* _ABOUT THIS TASK_: Would you transcribe the whole listing exactly, minus its pictures?

BEGIN

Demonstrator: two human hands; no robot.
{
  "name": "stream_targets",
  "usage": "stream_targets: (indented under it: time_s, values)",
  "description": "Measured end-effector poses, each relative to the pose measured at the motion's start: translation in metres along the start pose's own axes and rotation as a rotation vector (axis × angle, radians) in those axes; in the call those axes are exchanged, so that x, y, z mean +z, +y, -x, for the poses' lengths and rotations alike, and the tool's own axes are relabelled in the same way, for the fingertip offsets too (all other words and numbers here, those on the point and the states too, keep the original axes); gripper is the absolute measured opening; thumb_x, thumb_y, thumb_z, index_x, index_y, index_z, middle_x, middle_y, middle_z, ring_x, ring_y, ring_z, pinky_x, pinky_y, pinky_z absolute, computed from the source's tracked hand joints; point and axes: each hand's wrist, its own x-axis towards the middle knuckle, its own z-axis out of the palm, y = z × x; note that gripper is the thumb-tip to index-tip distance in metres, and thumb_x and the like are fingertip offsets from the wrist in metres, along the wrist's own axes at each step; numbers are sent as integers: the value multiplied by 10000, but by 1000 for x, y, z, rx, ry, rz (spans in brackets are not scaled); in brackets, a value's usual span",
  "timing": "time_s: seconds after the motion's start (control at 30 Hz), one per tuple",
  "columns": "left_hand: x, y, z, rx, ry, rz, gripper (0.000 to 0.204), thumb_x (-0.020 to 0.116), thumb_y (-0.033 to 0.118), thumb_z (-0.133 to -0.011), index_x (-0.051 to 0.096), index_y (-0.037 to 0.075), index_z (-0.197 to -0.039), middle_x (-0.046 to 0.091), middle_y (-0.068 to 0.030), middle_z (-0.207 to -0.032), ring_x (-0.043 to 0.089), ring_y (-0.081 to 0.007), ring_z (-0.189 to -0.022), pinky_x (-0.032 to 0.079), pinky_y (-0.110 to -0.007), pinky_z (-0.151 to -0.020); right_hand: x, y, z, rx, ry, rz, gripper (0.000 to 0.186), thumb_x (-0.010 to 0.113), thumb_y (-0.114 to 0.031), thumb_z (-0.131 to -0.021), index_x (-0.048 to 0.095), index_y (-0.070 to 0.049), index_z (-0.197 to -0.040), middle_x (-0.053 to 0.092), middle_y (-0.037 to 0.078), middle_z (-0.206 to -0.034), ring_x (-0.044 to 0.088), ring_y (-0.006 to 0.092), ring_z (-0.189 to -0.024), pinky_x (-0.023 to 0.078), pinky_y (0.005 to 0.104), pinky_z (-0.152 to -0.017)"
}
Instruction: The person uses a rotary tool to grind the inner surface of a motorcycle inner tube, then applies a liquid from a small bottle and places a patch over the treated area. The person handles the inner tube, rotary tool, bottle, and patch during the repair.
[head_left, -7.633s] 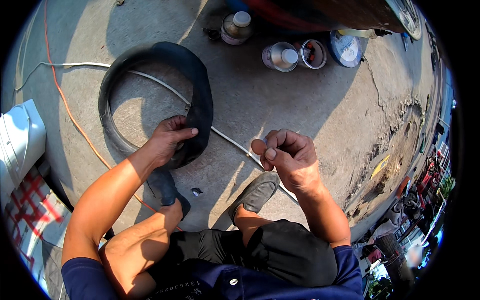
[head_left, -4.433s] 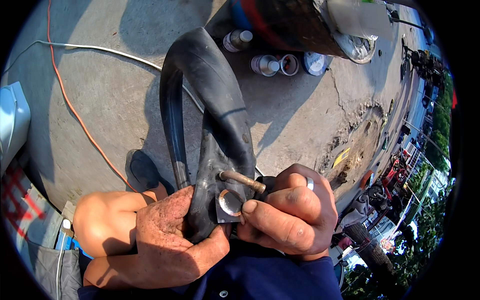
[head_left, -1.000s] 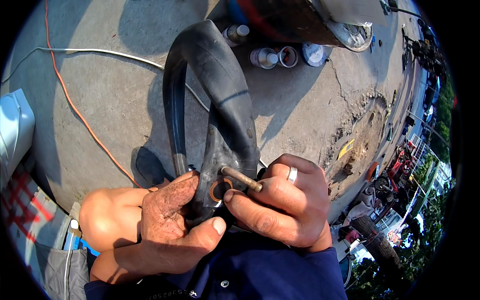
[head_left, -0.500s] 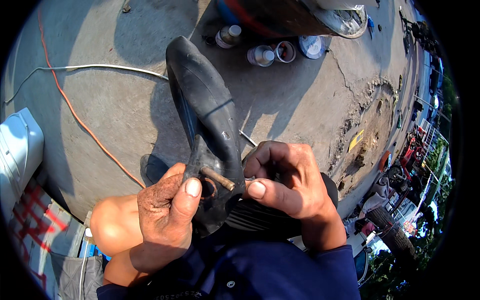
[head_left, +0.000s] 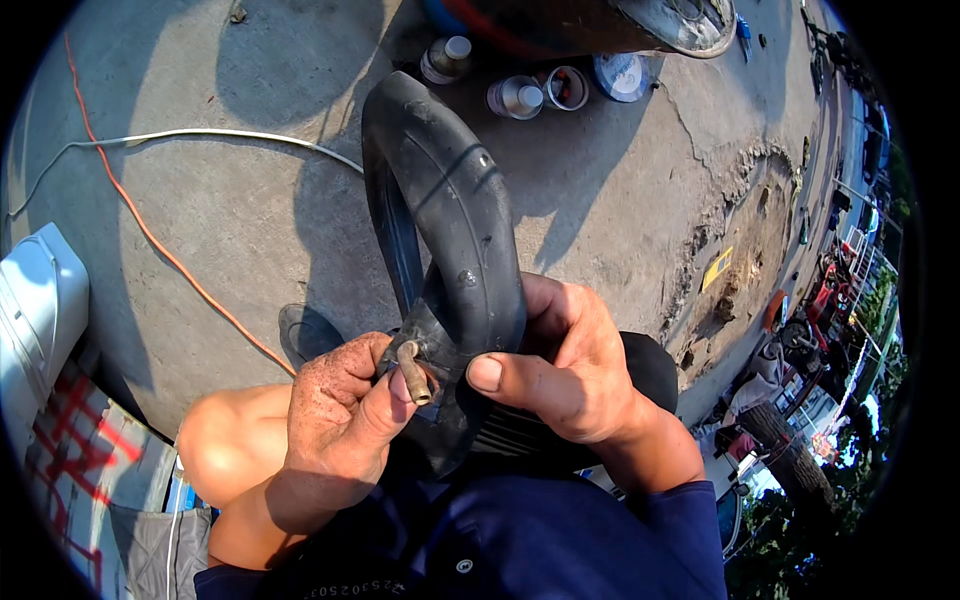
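Observation:
A black rubber inner tube [head_left: 455, 195], looped and partly inflated, rises away from my lap between my hands. Its bent brass-coloured valve stem [head_left: 412, 372] sticks up near the tube's near end, with a reddish ring showing at its base. My left hand [head_left: 345, 415] is closed on the tube beside the valve, thumb against the stem. On the other side, my right hand [head_left: 560, 365] grips the tube's right edge, thumb on top; its other fingers are partly hidden behind the rubber.
Two bottles [head_left: 446, 60] [head_left: 516, 97], a cup [head_left: 566, 89] with small items and a round lidded tub [head_left: 621, 77] stand by a dark drum [head_left: 560, 30]. Orange [head_left: 150, 232] and white cords [head_left: 240, 138] cross the concrete. At left is a pale blue container [head_left: 40, 310]; broken ground [head_left: 745, 240] lies right.
The tube has swung rightward and its loop looks wider. My right hand has gone from beside the tube to gripping its edge. The valve stem now points more toward me.

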Motion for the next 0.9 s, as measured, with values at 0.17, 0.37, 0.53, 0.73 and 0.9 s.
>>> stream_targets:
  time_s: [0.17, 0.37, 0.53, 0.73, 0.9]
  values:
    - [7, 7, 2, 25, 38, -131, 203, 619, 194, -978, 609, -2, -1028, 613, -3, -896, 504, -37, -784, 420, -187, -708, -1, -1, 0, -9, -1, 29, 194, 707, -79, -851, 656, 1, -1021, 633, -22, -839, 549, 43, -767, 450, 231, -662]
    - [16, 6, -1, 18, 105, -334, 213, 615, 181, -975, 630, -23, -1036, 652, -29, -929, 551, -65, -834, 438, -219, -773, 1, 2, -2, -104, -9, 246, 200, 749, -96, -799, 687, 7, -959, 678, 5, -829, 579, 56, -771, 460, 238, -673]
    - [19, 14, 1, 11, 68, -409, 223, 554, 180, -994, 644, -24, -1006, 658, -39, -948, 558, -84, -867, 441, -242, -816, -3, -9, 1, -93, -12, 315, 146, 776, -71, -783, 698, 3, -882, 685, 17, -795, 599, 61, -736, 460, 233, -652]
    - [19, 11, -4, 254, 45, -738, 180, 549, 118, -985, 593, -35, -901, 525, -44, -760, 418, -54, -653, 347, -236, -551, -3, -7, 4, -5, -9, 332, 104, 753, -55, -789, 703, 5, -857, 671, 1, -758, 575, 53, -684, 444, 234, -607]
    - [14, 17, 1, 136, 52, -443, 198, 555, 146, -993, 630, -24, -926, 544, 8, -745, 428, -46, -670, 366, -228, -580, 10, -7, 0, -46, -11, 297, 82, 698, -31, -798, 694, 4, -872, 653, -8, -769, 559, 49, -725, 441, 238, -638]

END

* _RESPONSE AREA_:
Demonstrator: two human hands; no robot.
{
  "name": "stream_targets",
  "usage": "stream_targets: (indented under it: time_s, values)",
  "description": "Measured end-effector poses, each relative to the pose measured at the motion's start: translation in metres along the start pose's own axes and rotation as a rotation vector (axis × angle, radians) in those axes; in the call those axes are exchanged, so that x, y, z mean +z, +y, -x, for the poses' lengths and rotations alike, and the tool's own axes are relabelled in the same way, for the fingertip offsets too (all other words and numbers here, those on the point and the states too, keep the original axes); gripper is the absolute measured opening; thumb_x, thumb_y, thumb_z, index_x, index_y, index_z, middle_x, middle_y, middle_z, ring_x, ring_y, ring_z, pinky_x, pinky_y, pinky_z absolute, computed from the source's tracked hand joints; point and axes: each hand's wrist, its own x-axis towards the middle knuckle, its own z-axis out of the palm, y = z × x; note that gripper is the thumb-tip to index-tip distance in metres, and thumb_x and the like are fingertip offsets from the wrist in metres, along the wrist's own axes at each step; numbers are sent as integers: the value multiplied by 10000, but by 1000 for x, y, z, rx, ry, rz (spans in brackets are not scaled); in brackets, a value's usual span",
  "timing": "time_s: seconds after the motion's start (control at 30 Hz), one per tuple",
  "columns": "left_hand: x, y, z, rx, ry, rz, gripper (0.000 to 0.204), thumb_x (-0.020 to 0.116), thumb_y (-0.033 to 0.118), thumb_z (-0.133 to -0.011), index_x (-0.051 to 0.096), index_y (-0.037 to 0.075), index_z (-0.197 to -0.039), middle_x (-0.046 to 0.091), middle_y (-0.068 to 0.030), middle_z (-0.207 to -0.032), ring_x (-0.043 to 0.089), ring_y (-0.081 to 0.007), ring_z (-0.189 to -0.022), pinky_x (-0.032 to 0.079), pinky_y (-0.110 to -0.007), pinky_z (-0.151 to -0.020); right_hand: x, y, z, rx, ry, rz, gripper (0.000 to 0.186), thumb_x (-0.010 to 0.113), thumb_y (-0.114 to 0.031), thumb_z (-0.131 to -0.021), index_x (-0.048 to 0.095), index_y (-0.070 to 0.049), index_z (-0.197 to -0.040), middle_x (-0.053 to 0.092), middle_y (-0.037 to 0.078), middle_z (-0.206 to -0.034), ring_x (-0.044 to 0.088), ring_y (-0.006 to 0.092), ring_z (-0.189 to -0.024), pinky_x (-0.023 to 0.078), pinky_y (0.005 to 0.104), pinky_z (-0.152 to -0.017)"
}
Instruction: The person uses a rotary tool to grind the inner surface of a motorcycle inner tube, then applies a liquid from a small bottle and places a patch over the treated area. The person handles the inner tube, rotary tool, bottle, and patch during the repair.
[head_left, -7.633s] 
[head_left, -4.433s] 
[head_left, -1.000s] 
[head_left, -0.500s] 
[head_left, +0.000s] 
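Observation:
A black rubber inner tube [head_left: 455, 195], looped and partly inflated, rises away from my lap between my hands. Its bent brass-coloured valve stem [head_left: 412, 372] sticks up near the tube's near end, with a reddish ring showing at its base. My left hand [head_left: 345, 415] is closed on the tube beside the valve, thumb against the stem. On the other side, my right hand [head_left: 560, 365] grips the tube's right edge, thumb on top; its other fingers are partly hidden behind the rubber.
Two bottles [head_left: 446, 60] [head_left: 516, 97], a cup [head_left: 566, 89] with small items and a round lidded tub [head_left: 621, 77] stand by a dark drum [head_left: 560, 30]. Orange [head_left: 150, 232] and white cords [head_left: 240, 138] cross the concrete. At left is a pale blue container [head_left: 40, 310]; broken ground [head_left: 745, 240] lies right.
The tube has swung rightward and its loop looks wider. My right hand has gone from beside the tube to gripping its edge. The valve stem now points more toward me.
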
Motion for the next 0.9 s, as measured, with values at 0.17, 0.37, 0.53, 0.73 and 0.9 s.
>>> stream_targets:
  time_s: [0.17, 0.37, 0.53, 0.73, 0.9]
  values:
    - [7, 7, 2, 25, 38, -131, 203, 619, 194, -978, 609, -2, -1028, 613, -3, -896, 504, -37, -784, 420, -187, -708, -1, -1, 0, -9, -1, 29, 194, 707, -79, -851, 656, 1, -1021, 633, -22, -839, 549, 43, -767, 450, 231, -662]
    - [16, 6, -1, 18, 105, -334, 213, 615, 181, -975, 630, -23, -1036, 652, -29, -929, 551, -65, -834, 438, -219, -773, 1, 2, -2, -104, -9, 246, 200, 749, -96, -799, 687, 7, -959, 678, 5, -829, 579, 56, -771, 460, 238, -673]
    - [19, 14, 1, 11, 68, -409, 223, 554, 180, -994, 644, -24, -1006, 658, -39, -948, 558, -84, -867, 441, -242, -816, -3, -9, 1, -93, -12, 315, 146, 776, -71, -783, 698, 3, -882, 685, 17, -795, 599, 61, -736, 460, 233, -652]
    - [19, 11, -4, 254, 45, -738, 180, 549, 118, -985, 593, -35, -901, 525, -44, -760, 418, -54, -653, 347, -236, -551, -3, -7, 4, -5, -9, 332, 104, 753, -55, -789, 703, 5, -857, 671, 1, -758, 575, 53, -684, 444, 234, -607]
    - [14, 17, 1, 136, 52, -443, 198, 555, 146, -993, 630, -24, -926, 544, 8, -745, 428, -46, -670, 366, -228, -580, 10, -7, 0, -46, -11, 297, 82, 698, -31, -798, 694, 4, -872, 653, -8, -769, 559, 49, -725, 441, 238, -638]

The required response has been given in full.